Task directions: All of the data should be restated word for word, with the pictures omitted.
Segment Start: Data shown
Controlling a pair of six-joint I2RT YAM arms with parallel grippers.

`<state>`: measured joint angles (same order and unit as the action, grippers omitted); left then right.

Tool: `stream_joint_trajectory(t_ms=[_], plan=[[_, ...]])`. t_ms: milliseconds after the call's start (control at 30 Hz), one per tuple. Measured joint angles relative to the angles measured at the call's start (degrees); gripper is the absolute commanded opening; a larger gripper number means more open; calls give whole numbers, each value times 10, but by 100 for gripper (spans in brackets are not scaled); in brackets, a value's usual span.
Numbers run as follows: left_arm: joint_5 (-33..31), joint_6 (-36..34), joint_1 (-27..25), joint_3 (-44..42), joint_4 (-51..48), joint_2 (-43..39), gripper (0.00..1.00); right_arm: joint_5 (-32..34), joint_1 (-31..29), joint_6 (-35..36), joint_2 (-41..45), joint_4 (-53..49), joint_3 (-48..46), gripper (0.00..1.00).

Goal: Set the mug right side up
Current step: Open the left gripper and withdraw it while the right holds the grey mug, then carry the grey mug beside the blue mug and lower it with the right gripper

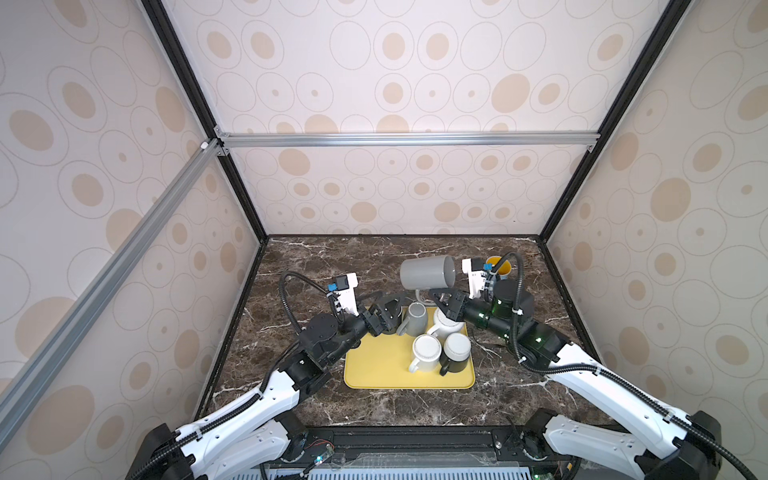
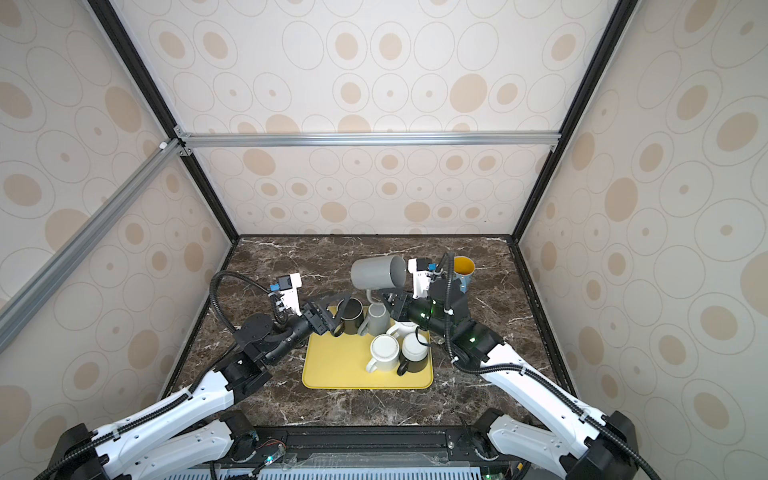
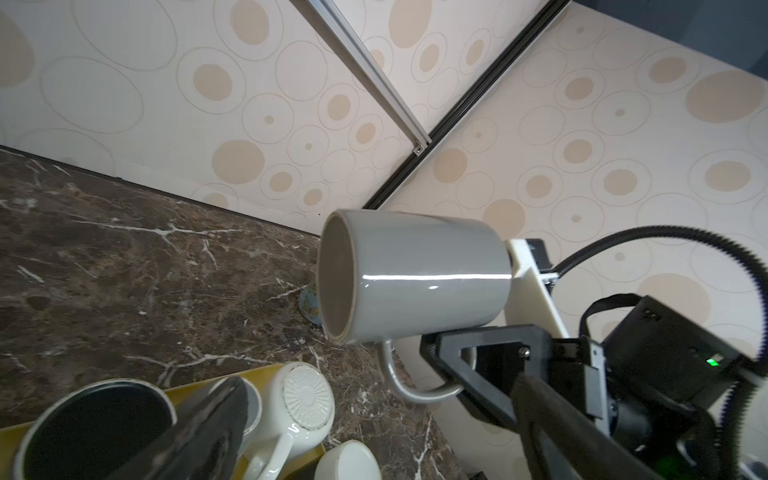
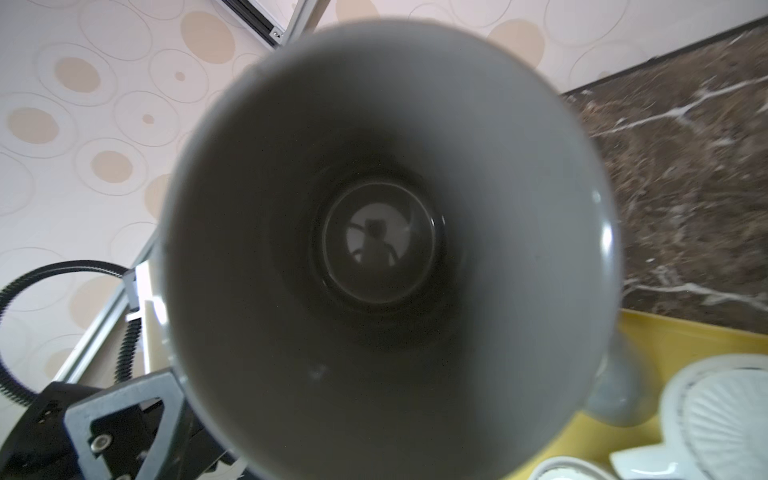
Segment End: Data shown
Answer to this exercise:
Controlling a pair of six-joint I2RT YAM arms with parallel grippers.

`<state>`: measured joint angles (same order and unit as the action, grippers omitted); left then right.

Tool: `stream_joint_trajectory(t_ms=[_], plan=[[_, ...]])`. t_ms: milliseconds after the call's start (control at 30 Hz), one per tuple. Measured joint angles relative to the angles measured at the call's start (degrees); gripper is the absolute commanded opening; a larger gripper number means more open; calls give whole numbers, each value times 10, but by 100 for gripper (spans in brackets are not scaled); in brackets, a value's usual span.
Numbers run as follows: left_arm: joint_5 (-33..31), joint_6 (-36..34), joint_1 (-27..25), joint_3 (-44..42), joint_4 (-51..48), joint_2 (-43..39), gripper (0.00..1.00); right_arm: joint_5 (-32..34), joint_1 (-31..29), joint_6 (-35..36), joint_2 (-41..45), joint_4 (-53..49), joint_3 (-48..46), gripper (0.00..1.00).

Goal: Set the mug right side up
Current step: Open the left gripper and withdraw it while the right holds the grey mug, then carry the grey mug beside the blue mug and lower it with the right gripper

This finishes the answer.